• _INPUT_
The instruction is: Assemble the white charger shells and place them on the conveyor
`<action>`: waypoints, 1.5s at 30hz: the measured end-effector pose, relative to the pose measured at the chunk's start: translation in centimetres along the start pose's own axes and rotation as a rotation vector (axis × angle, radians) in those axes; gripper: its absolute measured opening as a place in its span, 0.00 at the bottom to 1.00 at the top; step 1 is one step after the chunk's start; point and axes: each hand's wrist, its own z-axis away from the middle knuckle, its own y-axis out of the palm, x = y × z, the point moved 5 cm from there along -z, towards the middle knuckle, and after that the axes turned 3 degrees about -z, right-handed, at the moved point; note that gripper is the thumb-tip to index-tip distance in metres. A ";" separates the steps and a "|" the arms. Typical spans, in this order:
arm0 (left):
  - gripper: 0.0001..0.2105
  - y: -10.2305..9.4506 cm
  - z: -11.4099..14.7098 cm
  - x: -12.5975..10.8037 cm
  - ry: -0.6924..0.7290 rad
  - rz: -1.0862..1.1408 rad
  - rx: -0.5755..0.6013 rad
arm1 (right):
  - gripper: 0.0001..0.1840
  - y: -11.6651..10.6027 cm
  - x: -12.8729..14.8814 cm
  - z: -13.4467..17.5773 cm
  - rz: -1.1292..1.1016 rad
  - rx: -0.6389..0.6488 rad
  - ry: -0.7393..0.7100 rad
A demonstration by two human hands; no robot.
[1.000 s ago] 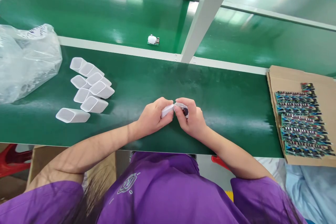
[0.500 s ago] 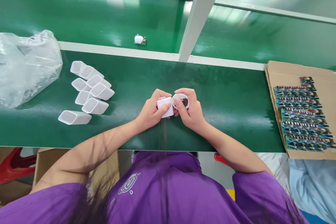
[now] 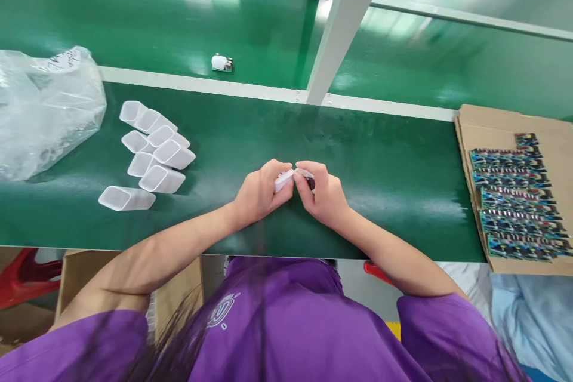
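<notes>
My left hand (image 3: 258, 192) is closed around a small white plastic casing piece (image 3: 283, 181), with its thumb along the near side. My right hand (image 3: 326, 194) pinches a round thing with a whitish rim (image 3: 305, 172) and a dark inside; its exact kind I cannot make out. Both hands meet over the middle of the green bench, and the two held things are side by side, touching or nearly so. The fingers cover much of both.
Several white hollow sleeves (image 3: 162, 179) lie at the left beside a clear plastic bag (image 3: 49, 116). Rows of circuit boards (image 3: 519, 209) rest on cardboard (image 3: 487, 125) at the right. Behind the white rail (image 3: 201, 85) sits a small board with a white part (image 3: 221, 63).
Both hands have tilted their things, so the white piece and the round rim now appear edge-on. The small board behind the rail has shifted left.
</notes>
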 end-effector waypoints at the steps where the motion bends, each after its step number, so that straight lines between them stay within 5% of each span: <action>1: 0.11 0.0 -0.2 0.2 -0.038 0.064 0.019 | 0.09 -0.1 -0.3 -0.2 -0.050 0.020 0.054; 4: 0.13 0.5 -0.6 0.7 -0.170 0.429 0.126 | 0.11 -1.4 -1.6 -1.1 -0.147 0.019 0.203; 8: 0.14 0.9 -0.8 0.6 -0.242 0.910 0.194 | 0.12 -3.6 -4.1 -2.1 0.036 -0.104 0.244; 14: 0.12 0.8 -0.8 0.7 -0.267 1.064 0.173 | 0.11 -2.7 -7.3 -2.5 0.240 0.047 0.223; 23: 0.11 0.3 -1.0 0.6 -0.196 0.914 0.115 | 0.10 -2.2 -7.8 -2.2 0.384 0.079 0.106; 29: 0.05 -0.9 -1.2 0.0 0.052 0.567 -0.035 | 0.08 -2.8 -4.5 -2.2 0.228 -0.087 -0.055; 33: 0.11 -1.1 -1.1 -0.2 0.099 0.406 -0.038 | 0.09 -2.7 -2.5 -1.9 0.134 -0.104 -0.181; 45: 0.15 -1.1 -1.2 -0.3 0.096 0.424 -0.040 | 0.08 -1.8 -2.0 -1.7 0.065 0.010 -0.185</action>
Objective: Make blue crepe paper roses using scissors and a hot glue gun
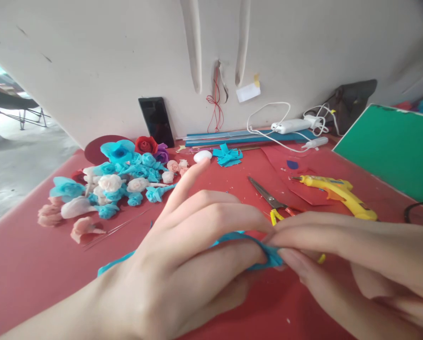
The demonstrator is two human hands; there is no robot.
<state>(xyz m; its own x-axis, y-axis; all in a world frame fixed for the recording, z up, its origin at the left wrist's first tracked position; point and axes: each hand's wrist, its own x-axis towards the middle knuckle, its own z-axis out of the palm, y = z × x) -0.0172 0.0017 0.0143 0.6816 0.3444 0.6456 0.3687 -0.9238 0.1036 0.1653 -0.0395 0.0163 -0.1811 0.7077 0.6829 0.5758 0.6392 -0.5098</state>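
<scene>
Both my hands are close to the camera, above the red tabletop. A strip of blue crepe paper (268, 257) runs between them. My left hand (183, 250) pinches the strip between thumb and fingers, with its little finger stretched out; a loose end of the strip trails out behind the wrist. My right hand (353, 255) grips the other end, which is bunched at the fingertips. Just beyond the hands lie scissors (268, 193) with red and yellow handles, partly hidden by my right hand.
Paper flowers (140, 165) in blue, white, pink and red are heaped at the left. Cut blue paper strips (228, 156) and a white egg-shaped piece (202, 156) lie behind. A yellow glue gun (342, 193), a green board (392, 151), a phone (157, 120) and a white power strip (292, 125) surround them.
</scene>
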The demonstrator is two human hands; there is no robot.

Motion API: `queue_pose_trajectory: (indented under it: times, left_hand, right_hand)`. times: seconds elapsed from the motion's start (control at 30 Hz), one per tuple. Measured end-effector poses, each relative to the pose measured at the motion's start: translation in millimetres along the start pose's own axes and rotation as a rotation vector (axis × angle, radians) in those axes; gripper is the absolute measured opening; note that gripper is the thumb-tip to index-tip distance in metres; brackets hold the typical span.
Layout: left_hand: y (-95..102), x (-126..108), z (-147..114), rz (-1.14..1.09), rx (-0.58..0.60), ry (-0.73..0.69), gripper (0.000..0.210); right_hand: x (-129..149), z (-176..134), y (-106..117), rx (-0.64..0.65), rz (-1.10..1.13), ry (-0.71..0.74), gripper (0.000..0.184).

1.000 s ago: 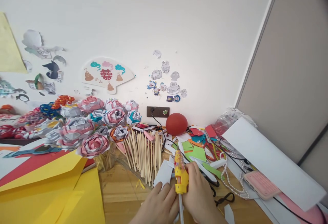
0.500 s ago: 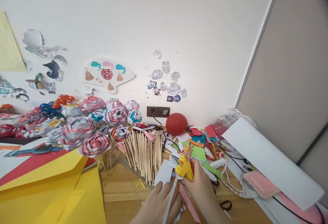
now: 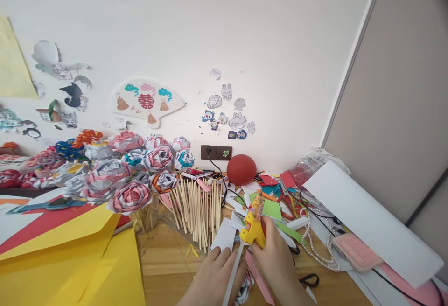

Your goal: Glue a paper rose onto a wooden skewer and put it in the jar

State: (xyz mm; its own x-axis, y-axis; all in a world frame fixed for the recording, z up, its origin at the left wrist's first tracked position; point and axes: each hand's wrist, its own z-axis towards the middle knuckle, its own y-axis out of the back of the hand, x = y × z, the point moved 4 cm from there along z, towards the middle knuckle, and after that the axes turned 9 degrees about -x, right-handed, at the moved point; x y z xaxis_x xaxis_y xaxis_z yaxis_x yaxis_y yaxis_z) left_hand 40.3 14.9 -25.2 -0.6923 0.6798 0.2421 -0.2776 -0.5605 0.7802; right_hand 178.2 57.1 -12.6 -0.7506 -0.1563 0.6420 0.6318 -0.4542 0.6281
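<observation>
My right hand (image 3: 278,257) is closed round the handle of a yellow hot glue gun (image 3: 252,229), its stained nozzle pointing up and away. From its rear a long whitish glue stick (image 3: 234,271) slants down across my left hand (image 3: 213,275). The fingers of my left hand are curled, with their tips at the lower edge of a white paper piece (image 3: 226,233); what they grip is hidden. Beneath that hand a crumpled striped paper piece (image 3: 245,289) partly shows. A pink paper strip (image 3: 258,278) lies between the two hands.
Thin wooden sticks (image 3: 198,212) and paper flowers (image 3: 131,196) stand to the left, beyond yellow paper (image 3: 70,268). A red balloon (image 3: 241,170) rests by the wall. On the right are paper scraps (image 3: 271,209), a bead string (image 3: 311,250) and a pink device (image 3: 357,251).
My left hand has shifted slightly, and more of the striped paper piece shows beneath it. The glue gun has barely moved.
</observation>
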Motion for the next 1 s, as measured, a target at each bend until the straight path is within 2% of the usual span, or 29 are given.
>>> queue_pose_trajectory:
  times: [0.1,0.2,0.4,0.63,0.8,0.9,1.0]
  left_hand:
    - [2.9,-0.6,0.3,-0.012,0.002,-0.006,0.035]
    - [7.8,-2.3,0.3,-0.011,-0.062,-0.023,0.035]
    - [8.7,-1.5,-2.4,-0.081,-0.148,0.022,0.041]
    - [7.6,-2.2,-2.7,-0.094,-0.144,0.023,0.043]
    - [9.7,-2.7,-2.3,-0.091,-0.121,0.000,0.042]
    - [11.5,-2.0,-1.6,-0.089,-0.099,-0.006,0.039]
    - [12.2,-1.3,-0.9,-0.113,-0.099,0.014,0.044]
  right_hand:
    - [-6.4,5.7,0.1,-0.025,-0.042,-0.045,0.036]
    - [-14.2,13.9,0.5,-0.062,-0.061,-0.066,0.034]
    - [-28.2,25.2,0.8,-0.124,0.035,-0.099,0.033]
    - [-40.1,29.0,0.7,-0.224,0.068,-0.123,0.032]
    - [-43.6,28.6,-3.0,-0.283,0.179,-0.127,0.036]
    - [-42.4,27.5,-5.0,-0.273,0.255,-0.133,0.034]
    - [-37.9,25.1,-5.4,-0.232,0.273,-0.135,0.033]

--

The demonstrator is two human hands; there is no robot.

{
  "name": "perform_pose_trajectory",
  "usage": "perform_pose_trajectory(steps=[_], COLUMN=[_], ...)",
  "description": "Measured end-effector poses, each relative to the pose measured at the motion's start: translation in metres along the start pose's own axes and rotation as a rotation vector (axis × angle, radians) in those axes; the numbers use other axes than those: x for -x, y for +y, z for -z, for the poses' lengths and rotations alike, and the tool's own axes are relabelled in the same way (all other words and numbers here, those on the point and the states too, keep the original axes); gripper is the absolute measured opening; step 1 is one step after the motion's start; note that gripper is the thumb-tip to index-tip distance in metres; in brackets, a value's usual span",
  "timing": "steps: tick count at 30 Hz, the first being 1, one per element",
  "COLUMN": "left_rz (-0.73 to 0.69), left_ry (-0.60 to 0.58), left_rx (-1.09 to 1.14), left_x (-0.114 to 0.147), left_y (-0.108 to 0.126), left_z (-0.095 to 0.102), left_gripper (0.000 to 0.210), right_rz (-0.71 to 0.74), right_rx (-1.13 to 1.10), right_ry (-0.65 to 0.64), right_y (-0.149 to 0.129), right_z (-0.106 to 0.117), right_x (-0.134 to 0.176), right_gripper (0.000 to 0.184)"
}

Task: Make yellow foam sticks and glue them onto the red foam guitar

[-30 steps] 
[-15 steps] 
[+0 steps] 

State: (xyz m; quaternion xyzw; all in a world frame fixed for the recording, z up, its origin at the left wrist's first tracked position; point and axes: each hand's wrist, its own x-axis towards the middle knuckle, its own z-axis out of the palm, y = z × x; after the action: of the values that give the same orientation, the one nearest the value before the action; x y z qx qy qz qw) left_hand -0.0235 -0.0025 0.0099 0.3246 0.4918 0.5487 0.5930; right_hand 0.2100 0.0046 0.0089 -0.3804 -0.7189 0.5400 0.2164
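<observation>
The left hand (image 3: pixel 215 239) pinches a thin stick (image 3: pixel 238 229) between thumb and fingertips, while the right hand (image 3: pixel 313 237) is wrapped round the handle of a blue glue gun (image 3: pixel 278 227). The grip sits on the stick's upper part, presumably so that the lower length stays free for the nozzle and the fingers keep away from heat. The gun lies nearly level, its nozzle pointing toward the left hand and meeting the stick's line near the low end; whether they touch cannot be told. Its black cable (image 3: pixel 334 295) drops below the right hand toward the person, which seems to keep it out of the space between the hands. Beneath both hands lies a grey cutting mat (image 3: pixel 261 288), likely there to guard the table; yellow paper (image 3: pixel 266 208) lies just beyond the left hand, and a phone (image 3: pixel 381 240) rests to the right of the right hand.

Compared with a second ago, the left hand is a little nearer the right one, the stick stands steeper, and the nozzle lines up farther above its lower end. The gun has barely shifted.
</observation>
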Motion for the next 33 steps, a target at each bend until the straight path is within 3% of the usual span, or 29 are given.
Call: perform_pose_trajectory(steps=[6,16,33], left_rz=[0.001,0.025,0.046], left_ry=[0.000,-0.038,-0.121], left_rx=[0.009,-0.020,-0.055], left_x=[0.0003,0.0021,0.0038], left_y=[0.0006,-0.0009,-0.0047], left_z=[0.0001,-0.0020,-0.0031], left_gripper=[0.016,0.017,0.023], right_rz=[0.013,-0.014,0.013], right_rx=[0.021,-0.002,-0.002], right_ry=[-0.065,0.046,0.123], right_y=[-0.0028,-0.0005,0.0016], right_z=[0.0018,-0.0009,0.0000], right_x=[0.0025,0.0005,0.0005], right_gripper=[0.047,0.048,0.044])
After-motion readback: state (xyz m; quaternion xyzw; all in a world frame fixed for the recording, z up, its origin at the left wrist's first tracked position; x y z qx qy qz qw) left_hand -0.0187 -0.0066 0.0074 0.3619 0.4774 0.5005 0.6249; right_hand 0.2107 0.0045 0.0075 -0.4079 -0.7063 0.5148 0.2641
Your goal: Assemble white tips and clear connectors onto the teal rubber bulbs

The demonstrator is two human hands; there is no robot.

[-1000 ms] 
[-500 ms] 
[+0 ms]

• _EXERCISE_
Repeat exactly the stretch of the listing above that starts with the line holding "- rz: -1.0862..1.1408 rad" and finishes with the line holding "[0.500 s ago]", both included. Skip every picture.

• _EXPECTED ANSWER_
  - rz: -1.0862..1.1408 rad
  - rx: -0.5755..0.6013 rad
arm1 (right):
  - gripper: 0.0001..0.1840
  - y: -11.6651..10.6027 cm
  - x: -12.8729..14.8814 cm
  - z: -13.4467..17.5773 cm
  - rz: -1.1292..1.1016 rad
  - rx: -0.6389..0.6488 rad
  - ry: -0.7393..0.7100 rad
A demonstration by two human hands; no robot.
[1.000 s ago] 
[0.500 s ago] 

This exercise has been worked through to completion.